Wang Yongzhe, Nonzee Narissa J, Zhang Haonan, Ashing Kimlin T, Song Gaole, Crespi Catherine M
City Of Hope National Medical Center.
University of Washington.
Res Sq. 2024 Feb 27:rs.3.rs-3972428. doi: 10.21203/rs.3.rs-3972428/v1.
Segmented regression, a common model for interrupted time series (ITS) analysis, primarily utilizes two equation parametrizations. Interpretations of coefficients vary between the two segmented regression parametrizations, leading to occasional user misinterpretations.
To illustrate differences in coefficient interpretation between two common parametrizations of segmented regression in ITS analysis, we derived analytical results and present an illustration evaluating the impact of a smoking regulation policy in Italy using a publicly accessible dataset.
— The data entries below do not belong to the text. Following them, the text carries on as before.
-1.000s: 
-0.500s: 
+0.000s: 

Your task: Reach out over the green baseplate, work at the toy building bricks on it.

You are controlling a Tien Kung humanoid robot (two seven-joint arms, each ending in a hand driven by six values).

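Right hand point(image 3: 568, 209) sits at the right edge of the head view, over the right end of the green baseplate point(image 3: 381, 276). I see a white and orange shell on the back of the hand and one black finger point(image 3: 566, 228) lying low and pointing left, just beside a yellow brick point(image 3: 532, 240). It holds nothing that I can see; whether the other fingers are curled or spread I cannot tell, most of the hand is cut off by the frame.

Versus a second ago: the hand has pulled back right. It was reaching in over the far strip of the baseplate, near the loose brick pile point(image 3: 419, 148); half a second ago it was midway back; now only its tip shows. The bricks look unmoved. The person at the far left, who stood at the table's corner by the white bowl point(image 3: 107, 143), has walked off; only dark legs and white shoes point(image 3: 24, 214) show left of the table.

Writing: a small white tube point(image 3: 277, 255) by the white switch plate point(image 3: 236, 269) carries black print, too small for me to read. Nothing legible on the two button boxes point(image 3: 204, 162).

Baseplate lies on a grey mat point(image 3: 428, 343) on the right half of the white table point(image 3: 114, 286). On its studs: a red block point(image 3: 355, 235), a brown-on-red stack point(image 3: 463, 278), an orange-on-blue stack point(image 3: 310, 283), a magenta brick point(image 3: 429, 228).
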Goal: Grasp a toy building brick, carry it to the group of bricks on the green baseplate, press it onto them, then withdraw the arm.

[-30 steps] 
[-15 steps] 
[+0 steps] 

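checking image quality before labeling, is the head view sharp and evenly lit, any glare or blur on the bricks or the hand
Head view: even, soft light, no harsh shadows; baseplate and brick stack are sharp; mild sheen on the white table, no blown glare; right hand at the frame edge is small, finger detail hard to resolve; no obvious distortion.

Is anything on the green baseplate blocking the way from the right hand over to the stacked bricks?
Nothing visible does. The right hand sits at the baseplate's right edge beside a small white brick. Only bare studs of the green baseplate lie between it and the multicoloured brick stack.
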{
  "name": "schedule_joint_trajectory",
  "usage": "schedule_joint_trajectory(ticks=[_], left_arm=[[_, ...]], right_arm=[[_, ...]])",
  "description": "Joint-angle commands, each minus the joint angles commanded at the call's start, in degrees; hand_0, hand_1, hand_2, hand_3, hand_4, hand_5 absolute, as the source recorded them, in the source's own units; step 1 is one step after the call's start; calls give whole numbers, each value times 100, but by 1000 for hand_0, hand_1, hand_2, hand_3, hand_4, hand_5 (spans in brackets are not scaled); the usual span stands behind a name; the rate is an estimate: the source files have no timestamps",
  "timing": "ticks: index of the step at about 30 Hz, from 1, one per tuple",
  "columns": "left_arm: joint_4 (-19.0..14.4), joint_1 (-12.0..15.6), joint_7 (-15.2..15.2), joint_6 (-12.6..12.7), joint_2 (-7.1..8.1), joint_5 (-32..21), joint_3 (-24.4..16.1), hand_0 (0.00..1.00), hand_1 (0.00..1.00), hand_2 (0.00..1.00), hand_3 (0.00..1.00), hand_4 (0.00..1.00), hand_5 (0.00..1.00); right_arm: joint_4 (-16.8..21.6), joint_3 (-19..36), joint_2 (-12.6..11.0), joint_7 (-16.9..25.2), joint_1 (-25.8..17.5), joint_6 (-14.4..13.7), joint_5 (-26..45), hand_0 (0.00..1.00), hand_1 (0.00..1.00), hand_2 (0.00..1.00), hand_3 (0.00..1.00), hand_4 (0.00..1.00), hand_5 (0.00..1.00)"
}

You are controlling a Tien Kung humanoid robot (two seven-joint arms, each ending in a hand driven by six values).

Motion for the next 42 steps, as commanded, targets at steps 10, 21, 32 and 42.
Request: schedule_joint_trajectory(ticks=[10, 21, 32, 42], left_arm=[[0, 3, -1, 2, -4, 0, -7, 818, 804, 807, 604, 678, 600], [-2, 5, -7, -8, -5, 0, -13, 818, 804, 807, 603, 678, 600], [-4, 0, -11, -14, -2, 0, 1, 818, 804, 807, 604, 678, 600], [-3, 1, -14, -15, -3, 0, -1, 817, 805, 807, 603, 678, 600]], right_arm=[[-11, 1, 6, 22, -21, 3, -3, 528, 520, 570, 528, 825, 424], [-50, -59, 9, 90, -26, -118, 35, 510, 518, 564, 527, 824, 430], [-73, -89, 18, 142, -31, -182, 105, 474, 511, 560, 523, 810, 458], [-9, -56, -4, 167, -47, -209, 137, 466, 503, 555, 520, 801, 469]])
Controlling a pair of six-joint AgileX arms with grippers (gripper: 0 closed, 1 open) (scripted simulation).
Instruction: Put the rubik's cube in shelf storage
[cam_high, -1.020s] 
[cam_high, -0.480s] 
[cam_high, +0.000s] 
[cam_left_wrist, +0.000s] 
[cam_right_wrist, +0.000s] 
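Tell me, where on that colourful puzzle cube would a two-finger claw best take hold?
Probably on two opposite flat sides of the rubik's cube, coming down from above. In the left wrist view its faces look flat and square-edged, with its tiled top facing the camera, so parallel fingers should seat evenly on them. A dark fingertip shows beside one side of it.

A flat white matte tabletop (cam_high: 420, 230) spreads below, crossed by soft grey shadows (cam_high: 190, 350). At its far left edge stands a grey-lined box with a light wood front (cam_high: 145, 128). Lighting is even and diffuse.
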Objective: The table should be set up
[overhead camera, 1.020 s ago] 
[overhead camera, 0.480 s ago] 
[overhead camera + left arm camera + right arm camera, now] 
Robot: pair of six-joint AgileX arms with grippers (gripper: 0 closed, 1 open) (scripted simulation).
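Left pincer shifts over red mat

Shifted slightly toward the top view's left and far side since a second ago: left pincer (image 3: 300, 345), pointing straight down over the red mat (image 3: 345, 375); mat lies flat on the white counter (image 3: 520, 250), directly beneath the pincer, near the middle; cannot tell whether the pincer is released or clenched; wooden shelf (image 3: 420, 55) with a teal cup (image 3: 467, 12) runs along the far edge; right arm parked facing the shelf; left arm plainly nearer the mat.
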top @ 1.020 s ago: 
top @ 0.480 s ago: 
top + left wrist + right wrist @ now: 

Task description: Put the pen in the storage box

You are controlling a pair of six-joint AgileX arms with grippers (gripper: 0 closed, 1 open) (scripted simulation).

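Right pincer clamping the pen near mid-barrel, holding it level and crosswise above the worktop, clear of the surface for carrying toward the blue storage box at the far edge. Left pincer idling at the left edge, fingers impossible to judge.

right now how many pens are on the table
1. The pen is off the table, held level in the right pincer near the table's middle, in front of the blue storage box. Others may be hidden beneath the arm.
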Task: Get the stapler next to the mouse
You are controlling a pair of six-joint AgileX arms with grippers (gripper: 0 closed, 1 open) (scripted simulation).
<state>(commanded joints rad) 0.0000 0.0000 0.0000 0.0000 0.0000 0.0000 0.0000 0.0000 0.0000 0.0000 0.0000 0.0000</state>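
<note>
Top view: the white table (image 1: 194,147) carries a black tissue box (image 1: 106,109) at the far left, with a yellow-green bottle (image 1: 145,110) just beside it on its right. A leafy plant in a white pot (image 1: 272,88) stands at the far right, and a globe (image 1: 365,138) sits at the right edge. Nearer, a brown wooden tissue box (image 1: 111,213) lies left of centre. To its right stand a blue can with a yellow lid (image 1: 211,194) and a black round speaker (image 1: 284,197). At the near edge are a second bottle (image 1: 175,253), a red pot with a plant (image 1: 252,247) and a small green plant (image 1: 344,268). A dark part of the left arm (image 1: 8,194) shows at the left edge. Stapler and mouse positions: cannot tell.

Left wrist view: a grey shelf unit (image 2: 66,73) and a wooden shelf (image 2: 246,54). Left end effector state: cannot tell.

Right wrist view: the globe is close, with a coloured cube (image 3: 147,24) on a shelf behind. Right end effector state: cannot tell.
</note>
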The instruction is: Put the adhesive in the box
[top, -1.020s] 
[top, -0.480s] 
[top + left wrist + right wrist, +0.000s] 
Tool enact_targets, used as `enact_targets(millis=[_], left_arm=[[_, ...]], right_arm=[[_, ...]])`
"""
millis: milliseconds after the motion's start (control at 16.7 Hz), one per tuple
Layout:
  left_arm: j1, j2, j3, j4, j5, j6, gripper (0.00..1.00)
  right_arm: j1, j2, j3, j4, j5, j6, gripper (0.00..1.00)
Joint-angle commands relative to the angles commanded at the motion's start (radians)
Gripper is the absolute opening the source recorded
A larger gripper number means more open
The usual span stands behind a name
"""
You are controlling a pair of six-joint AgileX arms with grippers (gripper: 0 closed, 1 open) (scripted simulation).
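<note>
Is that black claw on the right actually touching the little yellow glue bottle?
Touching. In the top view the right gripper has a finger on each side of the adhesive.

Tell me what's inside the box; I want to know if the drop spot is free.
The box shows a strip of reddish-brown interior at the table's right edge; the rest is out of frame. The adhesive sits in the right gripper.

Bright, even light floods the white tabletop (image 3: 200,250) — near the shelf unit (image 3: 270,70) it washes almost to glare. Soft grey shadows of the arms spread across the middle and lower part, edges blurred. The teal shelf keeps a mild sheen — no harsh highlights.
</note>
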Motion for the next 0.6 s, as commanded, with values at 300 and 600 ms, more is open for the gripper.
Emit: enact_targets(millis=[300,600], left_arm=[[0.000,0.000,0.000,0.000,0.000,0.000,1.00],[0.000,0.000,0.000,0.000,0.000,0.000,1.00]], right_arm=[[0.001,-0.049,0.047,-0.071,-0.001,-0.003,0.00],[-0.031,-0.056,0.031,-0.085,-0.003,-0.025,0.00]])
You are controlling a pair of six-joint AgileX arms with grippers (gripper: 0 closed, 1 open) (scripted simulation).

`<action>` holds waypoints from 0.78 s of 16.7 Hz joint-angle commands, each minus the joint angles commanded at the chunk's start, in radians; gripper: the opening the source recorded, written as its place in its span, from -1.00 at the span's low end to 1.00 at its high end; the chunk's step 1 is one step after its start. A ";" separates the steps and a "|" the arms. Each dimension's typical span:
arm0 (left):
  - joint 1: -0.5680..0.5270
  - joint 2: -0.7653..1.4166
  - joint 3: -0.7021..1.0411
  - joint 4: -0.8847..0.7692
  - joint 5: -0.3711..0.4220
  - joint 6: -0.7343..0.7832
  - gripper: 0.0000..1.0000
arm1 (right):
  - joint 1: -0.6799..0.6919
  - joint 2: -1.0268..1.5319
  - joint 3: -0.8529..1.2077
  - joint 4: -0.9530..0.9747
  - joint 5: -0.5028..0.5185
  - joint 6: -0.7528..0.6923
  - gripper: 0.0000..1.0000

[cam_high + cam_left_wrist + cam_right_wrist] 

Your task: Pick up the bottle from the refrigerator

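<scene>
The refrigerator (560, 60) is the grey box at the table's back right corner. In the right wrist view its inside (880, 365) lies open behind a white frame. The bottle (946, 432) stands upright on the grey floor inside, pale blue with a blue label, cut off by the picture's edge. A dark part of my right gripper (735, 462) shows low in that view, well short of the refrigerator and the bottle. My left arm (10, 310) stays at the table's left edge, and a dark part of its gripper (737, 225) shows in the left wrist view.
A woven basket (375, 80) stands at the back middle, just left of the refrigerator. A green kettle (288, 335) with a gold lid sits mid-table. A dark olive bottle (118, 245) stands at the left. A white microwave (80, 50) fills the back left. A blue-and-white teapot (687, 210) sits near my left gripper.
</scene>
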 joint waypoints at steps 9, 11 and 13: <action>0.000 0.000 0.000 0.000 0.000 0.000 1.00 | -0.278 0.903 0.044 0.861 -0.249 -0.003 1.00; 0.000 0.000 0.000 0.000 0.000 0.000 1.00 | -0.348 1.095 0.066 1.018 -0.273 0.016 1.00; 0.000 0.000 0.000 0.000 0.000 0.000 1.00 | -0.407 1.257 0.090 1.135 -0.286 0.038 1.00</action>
Estimated coefficients and their standard errors were obtained using two commonly used parametrizations for segmented regression with continuous outcomes. We clarified coefficient interpretations and intervention effect calculations.
Our investigation revealed that both parametrizations represent the same model. However, due to differences in parametrization, the immediate effect of the intervention is estimated differently under the two approaches. The key difference lies in the interpretation of the coefficient related to the binary indicator for intervention implementation, impacting the calculation of the immediate effect.
Two common parametrizations of segmented regression represent the same model but have different interpretations of a key coefficient. Researchers employing either parametrization should exercise caution when interpreting coefficients and calculating intervention effects.
分段回归是中断时间序列(ITS)分析的常用模型,主要使用两种方程参数化方法。两种分段回归参数化方法对系数的解释有所不同,这偶尔会导致用户误解。
为了说明ITS分析中分段回归的两种常见参数化方法在系数解释上的差异,我们推导出分析结果,并使用一个可公开获取的数据集展示了一项评估意大利吸烟管制政策影响的示例。使用两种常用的具有连续结果的分段回归参数化方法获得估计系数及其标准误差。我们阐明了系数解释和干预效果计算方法。
我们的研究表明,两种参数化方法代表的是同一个模型。然而,由于参数化的差异,两种方法对干预的即时效果估计不同。关键差异在于与干预实施的二元指标相关的系数解释,这影响了即时效果的计算。
分段回归的两种常见参数化方法代表同一个模型,但对一个关键系数有不同解释。采用任何一种参数化方法的研究人员在解释系数和计算干预效果时都应谨慎。